▸ **Your task**
Below are the records; give the number of their lines that contain the word "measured" and nothing more.

(Stored records)
***
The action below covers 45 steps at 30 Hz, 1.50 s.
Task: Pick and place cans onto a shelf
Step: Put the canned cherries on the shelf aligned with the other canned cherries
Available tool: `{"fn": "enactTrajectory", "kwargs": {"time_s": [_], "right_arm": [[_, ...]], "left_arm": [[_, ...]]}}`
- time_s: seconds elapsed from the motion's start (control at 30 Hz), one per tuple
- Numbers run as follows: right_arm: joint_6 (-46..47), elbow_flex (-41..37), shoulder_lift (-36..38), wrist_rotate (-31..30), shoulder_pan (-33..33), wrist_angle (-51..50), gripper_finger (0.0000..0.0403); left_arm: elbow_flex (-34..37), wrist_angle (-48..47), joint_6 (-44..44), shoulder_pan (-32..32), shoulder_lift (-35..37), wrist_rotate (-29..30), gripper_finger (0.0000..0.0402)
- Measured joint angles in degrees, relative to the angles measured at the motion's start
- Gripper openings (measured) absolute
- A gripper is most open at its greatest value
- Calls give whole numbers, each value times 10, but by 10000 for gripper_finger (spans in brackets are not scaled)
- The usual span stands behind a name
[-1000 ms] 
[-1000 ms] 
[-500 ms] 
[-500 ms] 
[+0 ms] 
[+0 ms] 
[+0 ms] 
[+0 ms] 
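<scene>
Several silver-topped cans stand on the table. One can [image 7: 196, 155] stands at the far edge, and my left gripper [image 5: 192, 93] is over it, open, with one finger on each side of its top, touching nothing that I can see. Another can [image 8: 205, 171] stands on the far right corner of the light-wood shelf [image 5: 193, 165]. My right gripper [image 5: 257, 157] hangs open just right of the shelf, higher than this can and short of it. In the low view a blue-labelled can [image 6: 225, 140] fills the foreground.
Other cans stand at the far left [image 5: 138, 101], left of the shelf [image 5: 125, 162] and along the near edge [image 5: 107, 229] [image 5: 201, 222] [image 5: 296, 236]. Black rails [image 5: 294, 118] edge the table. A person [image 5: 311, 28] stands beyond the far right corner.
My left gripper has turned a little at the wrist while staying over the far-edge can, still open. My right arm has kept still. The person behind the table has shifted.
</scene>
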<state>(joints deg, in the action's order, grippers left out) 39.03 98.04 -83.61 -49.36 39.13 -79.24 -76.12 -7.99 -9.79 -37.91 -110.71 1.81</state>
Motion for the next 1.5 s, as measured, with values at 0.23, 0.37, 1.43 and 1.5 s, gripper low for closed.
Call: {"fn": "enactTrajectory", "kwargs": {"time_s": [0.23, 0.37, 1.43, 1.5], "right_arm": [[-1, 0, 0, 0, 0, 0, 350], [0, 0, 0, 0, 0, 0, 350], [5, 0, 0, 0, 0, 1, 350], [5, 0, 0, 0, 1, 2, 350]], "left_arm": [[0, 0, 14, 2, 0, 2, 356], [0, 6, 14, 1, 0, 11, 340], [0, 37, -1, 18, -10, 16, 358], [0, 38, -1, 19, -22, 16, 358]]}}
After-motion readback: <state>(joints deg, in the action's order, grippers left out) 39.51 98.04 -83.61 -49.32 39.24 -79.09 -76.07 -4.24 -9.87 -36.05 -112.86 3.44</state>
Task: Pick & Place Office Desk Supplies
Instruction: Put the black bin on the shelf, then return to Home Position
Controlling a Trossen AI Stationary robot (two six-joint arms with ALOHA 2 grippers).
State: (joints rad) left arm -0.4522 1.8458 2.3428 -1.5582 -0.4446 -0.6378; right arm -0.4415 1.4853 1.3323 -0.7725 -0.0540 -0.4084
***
▸ **Answer to the problem**
3